Alguns autores apontam outros elementos essenciais do contrato, como a existência de interesses contrapostos, mas harmonizáveis,[30][31] e a igualdade jurídica entre os contratantes.[20] Diz-se que num contrato os interesses dos contratantes são contrapostos, pois um dos contratantes quer a prestação e outro a contraprestação.[32] Dessa forma, não seria um contrato o acordo de vontades no qual o interesse das partes é comum, e não antagônico. Um consórcio público não seria, portanto, um contrato, já que essa figura se caracteriza pela busca de interesses comuns dos partícipes.[33] A legislação brasileira, contudo, classifica os consórcio públicos como contratos, posição controvertida entre os estudiosos do tema.[34] Tampouco seria um contrato uma sociedade, na qual se identifica os mesmos interesses entre os sócios.[28]
Sob o influxo do segundo requisito (igualdade jurídica), os contratos públicos não seriam contratos, já que nesses o Poder Público tradicionalmente atua com seu poder de império, estando o particular sujeito à vontade estatal. Pode o Estado, no entanto, integrar relação jurídica em posição de igualdade com o particular; nesse caso, estará configurado um contrato.[20] A doutrina administrativista chama esse tipo de contrato de contrato privado da Administração, para diferenciá-lo do contrato administrativo, acordo no qual o Estado atua em posição de superioridade frente ao contratado particular.[35] Há autores, no entanto, que entendem que a figura do contrato só comporta um acordo de vontades entre pessoas naturais ou pessoas jurídicas de direito privado; acordos nos quais um dos pactuantes é pessoa jurídica de direito público, portanto, não seriam contratos, ainda que as partes estivessem em situação de equivalência jurídica.[28]

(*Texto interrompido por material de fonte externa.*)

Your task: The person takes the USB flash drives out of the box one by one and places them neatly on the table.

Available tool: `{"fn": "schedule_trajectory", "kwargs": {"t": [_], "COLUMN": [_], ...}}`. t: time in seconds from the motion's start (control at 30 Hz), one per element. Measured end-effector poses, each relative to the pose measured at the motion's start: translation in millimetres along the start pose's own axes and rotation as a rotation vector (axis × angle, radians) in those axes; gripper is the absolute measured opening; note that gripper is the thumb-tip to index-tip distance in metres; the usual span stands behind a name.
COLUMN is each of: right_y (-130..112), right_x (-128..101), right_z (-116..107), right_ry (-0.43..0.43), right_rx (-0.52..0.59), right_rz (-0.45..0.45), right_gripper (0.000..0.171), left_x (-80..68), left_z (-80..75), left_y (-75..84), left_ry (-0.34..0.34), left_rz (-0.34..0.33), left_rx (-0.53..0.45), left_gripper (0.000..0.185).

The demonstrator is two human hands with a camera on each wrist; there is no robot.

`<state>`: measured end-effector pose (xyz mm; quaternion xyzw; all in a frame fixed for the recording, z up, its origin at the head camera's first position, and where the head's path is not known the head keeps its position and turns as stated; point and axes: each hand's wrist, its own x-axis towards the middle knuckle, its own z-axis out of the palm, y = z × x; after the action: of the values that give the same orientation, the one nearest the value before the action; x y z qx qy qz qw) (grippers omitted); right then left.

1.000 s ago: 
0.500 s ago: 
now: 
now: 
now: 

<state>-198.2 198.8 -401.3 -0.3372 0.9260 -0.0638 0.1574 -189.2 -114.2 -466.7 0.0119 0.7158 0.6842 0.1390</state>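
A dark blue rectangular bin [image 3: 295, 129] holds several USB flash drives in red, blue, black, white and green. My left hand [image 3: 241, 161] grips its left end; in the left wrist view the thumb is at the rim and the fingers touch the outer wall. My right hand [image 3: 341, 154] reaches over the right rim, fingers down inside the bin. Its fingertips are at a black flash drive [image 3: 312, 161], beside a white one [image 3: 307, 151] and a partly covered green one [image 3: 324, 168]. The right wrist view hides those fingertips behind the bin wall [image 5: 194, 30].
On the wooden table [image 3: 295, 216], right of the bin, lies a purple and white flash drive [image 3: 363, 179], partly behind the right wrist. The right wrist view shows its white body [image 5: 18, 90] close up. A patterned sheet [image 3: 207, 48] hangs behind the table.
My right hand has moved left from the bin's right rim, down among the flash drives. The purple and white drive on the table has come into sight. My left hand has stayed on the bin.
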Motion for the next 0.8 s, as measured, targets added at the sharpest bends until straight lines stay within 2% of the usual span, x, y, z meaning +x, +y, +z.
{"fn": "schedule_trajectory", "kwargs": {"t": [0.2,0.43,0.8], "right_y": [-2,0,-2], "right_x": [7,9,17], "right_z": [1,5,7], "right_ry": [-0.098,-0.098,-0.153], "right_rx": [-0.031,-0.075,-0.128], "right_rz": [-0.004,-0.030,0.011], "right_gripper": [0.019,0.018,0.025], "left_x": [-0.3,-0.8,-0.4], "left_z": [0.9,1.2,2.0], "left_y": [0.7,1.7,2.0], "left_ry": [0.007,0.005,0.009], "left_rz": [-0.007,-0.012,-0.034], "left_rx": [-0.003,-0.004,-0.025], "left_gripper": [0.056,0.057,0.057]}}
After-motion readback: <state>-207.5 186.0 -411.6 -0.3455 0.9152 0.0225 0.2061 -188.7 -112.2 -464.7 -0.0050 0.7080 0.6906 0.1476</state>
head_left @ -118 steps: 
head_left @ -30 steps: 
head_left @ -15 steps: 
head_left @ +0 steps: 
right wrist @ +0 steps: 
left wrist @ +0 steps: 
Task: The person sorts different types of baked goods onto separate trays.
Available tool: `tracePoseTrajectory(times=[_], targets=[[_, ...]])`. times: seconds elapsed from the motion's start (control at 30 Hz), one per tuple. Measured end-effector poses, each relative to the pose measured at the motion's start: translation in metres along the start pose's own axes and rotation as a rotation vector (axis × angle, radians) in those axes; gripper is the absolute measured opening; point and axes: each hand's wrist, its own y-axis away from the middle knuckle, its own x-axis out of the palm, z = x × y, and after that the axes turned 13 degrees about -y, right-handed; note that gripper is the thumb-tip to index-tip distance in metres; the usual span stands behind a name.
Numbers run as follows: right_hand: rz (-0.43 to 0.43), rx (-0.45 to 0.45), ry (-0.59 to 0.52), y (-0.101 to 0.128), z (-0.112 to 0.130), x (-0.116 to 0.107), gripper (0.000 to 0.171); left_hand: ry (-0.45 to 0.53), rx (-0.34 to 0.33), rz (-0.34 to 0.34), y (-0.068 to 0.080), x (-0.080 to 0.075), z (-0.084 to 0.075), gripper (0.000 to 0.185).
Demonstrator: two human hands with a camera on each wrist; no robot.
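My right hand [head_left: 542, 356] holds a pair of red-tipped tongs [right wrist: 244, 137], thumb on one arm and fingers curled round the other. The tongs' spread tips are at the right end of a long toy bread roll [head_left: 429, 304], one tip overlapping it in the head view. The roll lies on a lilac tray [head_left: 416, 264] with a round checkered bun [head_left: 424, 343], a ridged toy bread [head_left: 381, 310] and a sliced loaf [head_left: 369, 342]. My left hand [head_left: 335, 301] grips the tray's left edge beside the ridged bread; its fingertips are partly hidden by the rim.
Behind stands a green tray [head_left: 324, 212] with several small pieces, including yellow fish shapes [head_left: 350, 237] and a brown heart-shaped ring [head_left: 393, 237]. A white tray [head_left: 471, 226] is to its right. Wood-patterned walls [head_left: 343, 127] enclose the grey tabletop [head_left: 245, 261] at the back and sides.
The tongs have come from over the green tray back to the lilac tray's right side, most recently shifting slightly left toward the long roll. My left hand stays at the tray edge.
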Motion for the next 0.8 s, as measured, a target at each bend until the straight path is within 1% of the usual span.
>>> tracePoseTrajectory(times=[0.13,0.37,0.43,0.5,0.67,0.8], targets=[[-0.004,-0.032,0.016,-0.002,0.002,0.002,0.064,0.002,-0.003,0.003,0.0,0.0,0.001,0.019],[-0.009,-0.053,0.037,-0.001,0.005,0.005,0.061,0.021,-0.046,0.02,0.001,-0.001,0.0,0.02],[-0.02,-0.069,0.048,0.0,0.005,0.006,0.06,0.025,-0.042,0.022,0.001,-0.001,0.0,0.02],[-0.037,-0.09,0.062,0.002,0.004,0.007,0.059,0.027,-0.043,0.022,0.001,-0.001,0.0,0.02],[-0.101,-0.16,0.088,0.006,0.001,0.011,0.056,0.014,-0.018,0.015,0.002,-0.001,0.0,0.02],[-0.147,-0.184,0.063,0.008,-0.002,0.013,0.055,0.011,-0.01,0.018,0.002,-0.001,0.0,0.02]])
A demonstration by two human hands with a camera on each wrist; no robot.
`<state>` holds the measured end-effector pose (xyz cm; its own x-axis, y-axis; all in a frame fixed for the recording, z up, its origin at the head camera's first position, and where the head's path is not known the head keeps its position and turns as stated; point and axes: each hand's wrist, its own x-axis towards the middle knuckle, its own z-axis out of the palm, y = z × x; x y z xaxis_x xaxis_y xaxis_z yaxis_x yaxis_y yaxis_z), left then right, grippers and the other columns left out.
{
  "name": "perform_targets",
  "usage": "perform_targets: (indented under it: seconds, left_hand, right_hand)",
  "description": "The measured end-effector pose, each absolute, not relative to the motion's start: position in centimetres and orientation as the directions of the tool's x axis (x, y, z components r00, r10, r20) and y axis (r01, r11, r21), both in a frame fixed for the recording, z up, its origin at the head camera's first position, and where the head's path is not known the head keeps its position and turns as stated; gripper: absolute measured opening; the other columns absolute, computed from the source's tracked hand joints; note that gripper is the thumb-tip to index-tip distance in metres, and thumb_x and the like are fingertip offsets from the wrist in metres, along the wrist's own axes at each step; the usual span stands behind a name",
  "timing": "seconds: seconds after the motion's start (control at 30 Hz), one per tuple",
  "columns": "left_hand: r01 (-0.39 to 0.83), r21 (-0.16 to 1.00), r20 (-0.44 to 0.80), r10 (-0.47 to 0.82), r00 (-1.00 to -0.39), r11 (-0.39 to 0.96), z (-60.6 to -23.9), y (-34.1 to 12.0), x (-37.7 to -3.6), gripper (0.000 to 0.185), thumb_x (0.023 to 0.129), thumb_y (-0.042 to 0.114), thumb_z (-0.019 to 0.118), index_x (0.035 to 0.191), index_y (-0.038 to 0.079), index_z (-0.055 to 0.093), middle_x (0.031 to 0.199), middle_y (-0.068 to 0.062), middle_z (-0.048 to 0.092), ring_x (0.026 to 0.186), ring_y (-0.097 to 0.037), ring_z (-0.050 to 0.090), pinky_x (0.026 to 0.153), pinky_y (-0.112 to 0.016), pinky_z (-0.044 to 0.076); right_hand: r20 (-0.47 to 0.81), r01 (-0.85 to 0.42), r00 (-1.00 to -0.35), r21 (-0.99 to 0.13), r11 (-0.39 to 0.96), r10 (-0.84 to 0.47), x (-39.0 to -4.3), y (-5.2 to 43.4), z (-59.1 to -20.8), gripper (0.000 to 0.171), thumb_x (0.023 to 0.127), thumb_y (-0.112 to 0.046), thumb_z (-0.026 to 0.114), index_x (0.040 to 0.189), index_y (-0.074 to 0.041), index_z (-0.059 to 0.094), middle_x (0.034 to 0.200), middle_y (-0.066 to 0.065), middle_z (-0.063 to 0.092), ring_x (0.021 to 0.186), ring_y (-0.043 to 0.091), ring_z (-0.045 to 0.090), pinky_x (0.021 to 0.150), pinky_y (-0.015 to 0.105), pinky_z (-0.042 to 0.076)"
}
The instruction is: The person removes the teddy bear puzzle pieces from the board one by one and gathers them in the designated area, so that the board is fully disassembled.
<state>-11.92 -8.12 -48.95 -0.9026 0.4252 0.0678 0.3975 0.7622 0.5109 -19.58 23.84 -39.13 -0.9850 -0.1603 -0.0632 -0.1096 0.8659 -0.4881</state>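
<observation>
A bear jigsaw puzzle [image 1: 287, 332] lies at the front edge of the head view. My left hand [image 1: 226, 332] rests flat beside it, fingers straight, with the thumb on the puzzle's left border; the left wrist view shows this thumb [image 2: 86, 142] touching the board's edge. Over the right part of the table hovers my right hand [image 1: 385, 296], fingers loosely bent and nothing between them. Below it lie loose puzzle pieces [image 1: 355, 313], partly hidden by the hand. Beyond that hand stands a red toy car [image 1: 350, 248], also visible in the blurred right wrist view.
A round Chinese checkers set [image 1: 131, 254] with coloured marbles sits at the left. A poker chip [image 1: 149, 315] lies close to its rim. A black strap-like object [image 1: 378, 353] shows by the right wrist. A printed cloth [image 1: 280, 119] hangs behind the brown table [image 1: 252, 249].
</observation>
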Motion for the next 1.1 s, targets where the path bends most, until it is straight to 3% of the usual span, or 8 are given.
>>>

Por fim, o vocábulo contrato pode expressar ainda o instrumento em que se elabora o acordo de vontades. Nesse sentido, é o documento escrito em que o contrato se formou e pelo qual se prova sua existência.[36] Trata-se de uso coloquial da palavra, sem um rigor técnico. O que se popularmente chama de “contrato” é no direito denominado “instrumento”, que é o papel em que, por escrito, se fixa um ato ou se convenciona um contrato.[37] Fala-se, assim, em “instrumento do contrato” para designar sua base escrita.[38]